- [Work instructions] The answer should hold every line of the listing, unchanged and free of images.

- [Collected material]

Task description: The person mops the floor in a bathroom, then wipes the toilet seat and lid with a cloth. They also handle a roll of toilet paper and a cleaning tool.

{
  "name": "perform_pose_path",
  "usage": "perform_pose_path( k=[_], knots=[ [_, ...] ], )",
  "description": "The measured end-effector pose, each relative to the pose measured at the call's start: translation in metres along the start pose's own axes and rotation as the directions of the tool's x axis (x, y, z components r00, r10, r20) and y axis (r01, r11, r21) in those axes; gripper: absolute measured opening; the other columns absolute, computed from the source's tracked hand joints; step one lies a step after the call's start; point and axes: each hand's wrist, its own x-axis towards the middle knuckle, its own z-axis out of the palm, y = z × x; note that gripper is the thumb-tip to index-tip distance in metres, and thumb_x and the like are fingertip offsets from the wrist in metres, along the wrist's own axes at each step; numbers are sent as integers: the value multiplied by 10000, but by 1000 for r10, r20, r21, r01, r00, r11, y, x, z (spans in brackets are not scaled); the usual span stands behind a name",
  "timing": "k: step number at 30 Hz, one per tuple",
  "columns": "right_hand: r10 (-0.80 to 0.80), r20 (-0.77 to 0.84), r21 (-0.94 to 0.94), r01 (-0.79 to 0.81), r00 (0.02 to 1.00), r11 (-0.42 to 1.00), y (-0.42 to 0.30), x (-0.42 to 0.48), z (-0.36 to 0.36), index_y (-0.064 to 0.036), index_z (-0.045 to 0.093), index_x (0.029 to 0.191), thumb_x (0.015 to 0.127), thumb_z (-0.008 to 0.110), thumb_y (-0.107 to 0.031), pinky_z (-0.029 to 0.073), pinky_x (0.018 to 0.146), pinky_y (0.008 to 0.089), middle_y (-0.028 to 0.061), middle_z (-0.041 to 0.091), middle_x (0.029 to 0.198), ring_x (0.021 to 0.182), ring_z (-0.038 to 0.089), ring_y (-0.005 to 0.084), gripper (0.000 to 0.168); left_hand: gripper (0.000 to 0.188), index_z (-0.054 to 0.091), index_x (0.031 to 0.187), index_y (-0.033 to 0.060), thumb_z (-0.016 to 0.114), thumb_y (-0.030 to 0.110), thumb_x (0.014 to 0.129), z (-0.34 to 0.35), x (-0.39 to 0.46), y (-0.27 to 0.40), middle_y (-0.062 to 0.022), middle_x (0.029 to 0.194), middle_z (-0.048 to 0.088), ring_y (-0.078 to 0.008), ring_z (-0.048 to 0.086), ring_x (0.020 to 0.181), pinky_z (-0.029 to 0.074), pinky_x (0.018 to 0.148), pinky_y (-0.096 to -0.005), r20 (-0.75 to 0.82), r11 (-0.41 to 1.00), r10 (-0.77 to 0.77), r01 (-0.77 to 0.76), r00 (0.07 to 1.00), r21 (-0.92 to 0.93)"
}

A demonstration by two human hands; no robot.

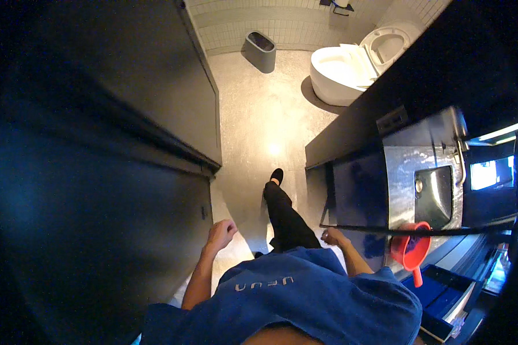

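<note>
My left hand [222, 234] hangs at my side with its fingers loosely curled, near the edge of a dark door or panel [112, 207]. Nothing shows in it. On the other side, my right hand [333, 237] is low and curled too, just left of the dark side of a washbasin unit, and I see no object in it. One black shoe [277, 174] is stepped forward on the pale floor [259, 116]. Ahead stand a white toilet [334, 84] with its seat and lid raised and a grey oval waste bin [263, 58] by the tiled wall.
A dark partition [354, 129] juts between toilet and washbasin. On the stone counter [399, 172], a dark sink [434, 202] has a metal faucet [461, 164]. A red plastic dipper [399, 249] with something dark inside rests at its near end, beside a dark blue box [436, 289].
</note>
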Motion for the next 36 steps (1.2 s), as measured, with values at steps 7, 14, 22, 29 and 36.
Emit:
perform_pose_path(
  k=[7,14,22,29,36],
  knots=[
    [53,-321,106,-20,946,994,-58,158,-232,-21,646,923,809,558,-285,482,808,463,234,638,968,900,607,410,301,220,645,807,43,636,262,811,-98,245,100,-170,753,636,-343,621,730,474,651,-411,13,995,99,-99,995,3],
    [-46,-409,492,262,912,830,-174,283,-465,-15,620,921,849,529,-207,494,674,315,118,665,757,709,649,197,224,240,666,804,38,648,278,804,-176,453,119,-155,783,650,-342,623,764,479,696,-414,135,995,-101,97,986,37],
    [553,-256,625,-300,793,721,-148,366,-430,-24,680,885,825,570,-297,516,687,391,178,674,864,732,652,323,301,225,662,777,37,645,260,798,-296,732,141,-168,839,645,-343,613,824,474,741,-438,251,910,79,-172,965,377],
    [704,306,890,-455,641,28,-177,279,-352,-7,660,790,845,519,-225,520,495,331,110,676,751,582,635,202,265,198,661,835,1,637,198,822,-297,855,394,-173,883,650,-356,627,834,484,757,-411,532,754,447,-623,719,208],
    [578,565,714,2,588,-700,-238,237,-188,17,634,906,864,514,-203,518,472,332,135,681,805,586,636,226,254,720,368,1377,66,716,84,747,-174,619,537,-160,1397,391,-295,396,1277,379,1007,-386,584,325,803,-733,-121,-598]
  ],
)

- [Your solution]
Task description: The person mops the floor in a bathroom, then wipes the toilet seat and lid with a cloth. They also handle a roll of toilet paper and a cleaning tool.

{
  "name": "perform_pose_path",
  "usage": "perform_pose_path( k=[_], knots=[ [_, ...] ], )",
  "description": "The measured end-effector pose, each relative to the pose measured at the call's start: translation in metres along the start pose's own axes and rotation as the directions of the tool's x axis (x, y, z components r00, r10, r20) and y axis (r01, r11, r21) in those axes; gripper: absolute measured opening; the other columns absolute, computed from the source's tracked hand joints; step one lies a step after the call's start; point and axes: each hand's wrist, its own x-axis towards the middle knuckle, its own z-axis out of the palm, y = z × x; note that gripper is the thumb-tip to index-tip distance in metres, and thumb_x and the like are fingertip offsets from the wrist in metres, along the wrist's own axes at each step; numbers are sent as integers: the value multiplied by 10000, but by 1000 for r10, r20, r21, r01, r00, r11, y, x, z (spans in brackets are not scaled); the usual span stands behind a name",
  "timing": "k: step number at 30 Hz, one per tuple",
  "columns": "right_hand: r10 (-0.80 to 0.80), r20 (-0.77 to 0.84), r21 (-0.94 to 0.94), r01 (-0.79 to 0.81), r00 (0.02 to 1.00), r11 (-0.42 to 1.00), y (-0.42 to 0.30), x (-0.42 to 0.48), z (-0.36 to 0.36), index_y (-0.064 to 0.036), index_z (-0.045 to 0.093), index_x (0.029 to 0.191), thumb_x (0.015 to 0.127), thumb_z (-0.008 to 0.110), thumb_y (-0.107 to 0.031), pinky_z (-0.029 to 0.073), pinky_x (0.018 to 0.146), pinky_y (0.008 to 0.089), middle_y (-0.028 to 0.061), middle_z (-0.041 to 0.091), middle_x (0.029 to 0.198), ring_x (0.021 to 0.182), ring_z (-0.038 to 0.089), ring_y (-0.005 to 0.084), gripper (0.000 to 0.168); left_hand: gripper (0.000 to 0.188), index_z (-0.054 to 0.091), index_x (0.031 to 0.187), index_y (-0.033 to 0.060), thumb_z (-0.016 to 0.114), thumb_y (-0.030 to 0.110), thumb_x (0.014 to 0.129), z (-0.34 to 0.35), x (-0.39 to 0.46), y (-0.27 to 0.40), middle_y (-0.062 to 0.022), middle_x (0.029 to 0.194), middle_z (-0.048 to 0.088), ring_y (-0.078 to 0.008), ring_z (-0.048 to 0.086), ring_x (0.020 to 0.181), pinky_z (-0.029 to 0.074), pinky_x (0.018 to 0.148), pinky_y (-0.096 to -0.005), r20 (-0.75 to 0.82), r11 (-0.41 to 1.00), r10 (-0.77 to 0.77), r01 (-0.77 to 0.76), r00 (0.07 to 1.00), r21 (-0.92 to 0.93)"
}

A demonstration by two human hands; no robot.


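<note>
My left hand [222, 234] hangs at my side with its fingers loosely curled, near the edge of a dark door or panel [112, 207]. Nothing shows in it. On the other side, my right hand [333, 237] is low and curled too, just left of the dark side of a washbasin unit, and I see no object in it. One black shoe [277, 174] is stepped forward on the pale floor [259, 116]. Ahead stand a white toilet [334, 84] with its seat and lid raised and a grey oval waste bin [263, 58] by the tiled wall.
A dark partition [354, 129] juts between toilet and washbasin. On the stone counter [399, 172], a dark sink [434, 202] has a metal faucet [461, 164]. A red plastic dipper [399, 249] with something dark inside rests at its near end, beside a dark blue box [436, 289].
</note>
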Motion for the next 36 steps (1.2 s), as measured, with values at steps 7, 14, 22, 29 and 36.
Emit:
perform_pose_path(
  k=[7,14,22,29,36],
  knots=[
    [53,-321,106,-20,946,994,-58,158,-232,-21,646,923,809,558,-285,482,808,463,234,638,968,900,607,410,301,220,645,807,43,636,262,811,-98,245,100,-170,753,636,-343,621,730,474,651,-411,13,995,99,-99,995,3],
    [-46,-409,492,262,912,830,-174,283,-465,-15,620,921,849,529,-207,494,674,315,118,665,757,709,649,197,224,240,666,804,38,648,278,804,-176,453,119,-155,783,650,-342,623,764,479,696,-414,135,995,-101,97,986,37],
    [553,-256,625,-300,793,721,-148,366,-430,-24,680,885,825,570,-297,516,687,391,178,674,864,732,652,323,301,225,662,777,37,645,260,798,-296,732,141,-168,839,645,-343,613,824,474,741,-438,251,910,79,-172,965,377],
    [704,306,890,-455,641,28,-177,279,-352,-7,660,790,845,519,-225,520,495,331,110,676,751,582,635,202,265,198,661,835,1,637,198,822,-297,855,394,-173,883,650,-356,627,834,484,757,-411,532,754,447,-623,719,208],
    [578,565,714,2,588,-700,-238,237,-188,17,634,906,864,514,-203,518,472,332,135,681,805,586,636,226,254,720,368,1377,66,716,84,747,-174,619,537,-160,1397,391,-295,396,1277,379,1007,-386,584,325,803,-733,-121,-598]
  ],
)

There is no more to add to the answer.